Show each line of the data below that has the string "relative" in it.
[[ EXERCISE DATA open ]]
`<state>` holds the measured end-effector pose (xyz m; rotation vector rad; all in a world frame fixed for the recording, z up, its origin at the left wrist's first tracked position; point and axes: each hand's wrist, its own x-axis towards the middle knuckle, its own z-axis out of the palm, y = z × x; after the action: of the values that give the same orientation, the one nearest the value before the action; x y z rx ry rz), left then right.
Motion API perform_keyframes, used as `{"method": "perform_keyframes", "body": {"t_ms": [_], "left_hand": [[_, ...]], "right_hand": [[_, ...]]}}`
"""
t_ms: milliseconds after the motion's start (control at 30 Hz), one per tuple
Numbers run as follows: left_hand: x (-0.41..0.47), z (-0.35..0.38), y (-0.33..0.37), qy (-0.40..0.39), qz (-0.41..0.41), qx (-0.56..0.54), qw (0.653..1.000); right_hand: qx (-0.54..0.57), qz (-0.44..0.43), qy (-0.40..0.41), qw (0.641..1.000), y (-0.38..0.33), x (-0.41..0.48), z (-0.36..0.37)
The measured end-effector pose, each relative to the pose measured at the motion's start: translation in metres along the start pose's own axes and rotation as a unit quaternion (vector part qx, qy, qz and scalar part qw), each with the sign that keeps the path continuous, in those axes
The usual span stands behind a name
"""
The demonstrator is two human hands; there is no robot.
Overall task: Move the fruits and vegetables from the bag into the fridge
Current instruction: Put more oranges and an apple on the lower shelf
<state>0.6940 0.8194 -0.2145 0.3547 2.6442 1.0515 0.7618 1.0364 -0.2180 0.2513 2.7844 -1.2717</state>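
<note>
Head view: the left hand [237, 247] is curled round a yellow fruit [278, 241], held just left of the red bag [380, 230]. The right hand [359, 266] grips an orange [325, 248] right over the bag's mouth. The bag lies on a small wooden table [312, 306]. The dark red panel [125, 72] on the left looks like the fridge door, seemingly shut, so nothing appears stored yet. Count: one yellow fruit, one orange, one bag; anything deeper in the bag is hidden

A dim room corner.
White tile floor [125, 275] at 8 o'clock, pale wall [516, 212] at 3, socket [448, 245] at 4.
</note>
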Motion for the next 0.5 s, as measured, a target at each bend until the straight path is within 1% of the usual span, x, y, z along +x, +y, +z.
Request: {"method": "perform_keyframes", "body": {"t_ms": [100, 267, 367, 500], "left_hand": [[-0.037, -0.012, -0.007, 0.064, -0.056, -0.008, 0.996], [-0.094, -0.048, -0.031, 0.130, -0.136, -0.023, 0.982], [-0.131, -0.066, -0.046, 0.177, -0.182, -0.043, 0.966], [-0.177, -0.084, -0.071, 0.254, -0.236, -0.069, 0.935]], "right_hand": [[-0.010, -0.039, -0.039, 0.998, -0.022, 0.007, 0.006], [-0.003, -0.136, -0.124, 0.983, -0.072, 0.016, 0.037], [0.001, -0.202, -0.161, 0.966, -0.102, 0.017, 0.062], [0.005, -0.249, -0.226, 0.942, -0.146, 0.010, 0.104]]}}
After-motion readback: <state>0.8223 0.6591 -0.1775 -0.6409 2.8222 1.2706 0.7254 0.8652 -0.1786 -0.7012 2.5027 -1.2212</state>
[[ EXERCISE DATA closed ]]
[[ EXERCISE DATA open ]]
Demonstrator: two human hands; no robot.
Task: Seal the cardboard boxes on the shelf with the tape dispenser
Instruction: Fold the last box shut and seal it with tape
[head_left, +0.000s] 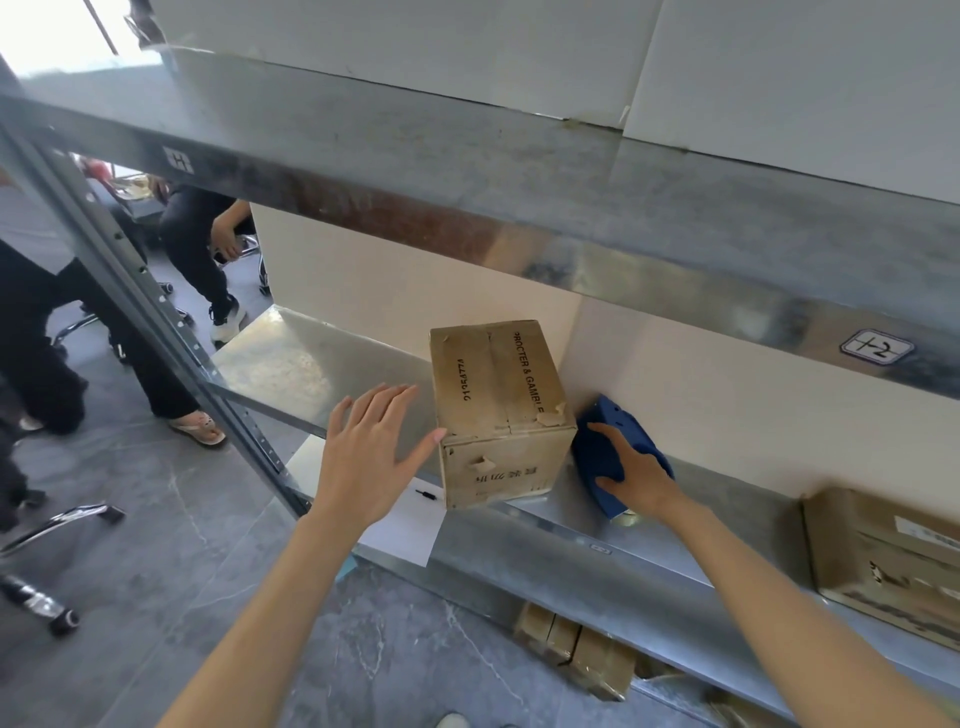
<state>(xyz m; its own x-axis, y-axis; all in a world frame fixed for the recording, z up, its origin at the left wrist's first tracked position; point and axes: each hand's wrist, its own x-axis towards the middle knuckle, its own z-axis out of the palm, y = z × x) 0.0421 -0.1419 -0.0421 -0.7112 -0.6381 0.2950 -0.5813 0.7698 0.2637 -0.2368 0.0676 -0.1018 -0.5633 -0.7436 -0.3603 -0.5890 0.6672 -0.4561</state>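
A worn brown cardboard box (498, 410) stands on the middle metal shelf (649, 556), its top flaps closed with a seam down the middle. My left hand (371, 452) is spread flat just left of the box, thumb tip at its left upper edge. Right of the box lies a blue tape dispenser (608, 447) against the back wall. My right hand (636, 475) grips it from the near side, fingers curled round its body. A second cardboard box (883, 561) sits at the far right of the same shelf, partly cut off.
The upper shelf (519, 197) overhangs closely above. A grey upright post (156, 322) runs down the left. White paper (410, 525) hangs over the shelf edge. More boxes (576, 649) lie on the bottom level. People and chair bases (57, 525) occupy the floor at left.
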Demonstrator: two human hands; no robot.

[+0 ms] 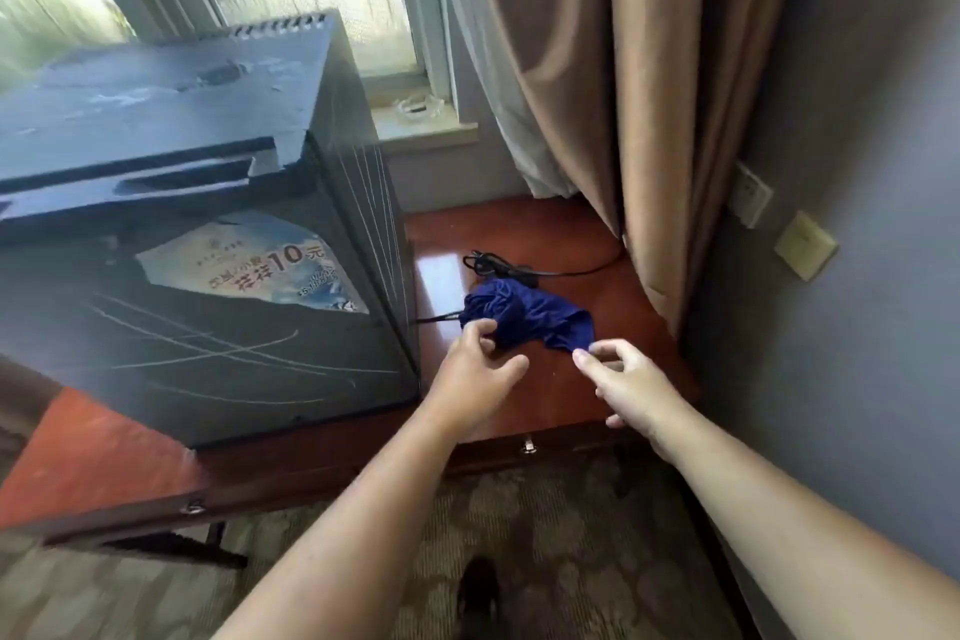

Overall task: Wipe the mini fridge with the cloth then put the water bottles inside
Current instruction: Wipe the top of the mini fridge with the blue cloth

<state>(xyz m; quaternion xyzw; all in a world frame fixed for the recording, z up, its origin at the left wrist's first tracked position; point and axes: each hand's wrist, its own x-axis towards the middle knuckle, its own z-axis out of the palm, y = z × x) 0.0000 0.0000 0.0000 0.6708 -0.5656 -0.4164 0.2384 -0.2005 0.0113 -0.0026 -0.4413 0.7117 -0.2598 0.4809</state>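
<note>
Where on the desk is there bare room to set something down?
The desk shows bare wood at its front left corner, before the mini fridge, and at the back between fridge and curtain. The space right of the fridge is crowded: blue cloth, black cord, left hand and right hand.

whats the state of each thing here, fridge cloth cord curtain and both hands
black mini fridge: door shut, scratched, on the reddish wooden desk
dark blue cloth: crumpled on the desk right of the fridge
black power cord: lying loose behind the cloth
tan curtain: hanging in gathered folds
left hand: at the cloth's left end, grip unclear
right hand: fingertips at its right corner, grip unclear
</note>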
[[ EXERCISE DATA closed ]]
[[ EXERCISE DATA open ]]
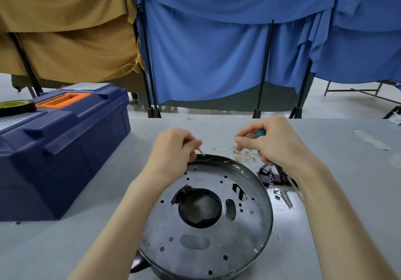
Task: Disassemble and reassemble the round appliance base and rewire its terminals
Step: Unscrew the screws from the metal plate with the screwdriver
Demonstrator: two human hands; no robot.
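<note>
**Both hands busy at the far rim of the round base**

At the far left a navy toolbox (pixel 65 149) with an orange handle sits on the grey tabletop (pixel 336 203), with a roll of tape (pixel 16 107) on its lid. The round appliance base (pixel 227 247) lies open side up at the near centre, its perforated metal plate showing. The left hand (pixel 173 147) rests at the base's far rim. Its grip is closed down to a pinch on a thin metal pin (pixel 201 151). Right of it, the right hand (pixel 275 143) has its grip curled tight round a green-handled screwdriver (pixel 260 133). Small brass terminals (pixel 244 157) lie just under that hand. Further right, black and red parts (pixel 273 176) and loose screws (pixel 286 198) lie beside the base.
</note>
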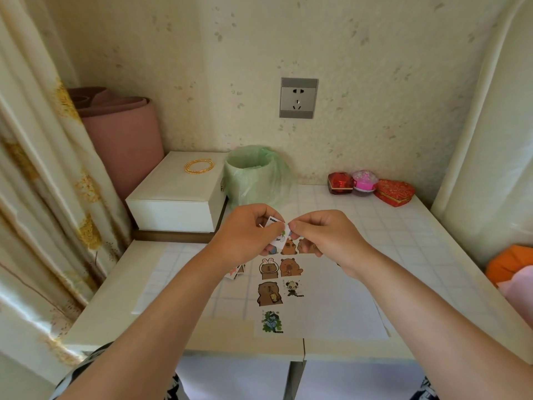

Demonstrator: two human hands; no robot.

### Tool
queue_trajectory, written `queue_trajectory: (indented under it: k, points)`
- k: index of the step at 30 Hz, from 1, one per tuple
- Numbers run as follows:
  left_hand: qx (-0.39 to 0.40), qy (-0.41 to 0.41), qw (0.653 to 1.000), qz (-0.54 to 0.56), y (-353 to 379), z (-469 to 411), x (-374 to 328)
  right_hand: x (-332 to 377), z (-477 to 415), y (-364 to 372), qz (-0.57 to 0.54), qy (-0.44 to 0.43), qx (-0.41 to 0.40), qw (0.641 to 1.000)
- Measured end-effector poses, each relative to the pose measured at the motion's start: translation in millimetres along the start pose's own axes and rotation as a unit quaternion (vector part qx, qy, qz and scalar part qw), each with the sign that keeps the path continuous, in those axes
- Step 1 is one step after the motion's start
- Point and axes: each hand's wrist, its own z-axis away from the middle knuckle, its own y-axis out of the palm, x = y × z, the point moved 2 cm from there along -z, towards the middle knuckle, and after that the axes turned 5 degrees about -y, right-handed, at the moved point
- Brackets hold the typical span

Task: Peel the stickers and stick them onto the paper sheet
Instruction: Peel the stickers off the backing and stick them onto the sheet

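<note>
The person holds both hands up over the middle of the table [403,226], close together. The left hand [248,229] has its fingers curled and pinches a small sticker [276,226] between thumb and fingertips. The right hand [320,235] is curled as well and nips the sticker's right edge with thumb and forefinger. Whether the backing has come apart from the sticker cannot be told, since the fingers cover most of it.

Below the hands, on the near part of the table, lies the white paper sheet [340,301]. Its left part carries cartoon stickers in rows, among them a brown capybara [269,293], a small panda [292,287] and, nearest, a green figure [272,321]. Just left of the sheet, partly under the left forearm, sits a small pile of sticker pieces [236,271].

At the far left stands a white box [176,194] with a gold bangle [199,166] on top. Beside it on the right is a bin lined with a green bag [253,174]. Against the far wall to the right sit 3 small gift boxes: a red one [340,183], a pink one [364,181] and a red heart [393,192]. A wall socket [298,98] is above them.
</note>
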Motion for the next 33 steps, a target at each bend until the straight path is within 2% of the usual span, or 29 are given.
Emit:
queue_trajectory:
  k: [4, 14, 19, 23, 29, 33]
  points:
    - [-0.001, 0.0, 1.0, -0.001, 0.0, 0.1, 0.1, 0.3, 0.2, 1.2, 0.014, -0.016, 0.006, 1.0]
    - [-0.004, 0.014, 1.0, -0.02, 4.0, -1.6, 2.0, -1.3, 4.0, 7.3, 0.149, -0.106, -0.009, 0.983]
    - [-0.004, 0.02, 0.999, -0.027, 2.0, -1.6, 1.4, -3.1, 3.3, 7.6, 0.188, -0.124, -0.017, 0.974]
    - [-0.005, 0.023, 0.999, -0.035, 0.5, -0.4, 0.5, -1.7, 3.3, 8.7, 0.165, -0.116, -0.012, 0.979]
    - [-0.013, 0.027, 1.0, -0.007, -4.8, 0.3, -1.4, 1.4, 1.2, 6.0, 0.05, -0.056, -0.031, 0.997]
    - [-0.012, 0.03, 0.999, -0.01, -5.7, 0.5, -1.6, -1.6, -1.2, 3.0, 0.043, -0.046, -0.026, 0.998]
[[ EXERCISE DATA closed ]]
**SOLUTION:**
The measured end-effector pose, each relative to the pose measured at the motion's start: translation in metres along the start pose's own axes and rotation as a unit quaternion (vector part qx, qy, qz and scalar part qw), each with the sign that keeps the path continuous, in those axes
- Measured end-effector poses, each relative to the pose measured at the motion's start: translation in millimetres along the start pose's own axes and rotation as a unit quaternion (vector part qx, qy, qz and scalar part qw), each with the sign that keeps the path continuous, in those axes

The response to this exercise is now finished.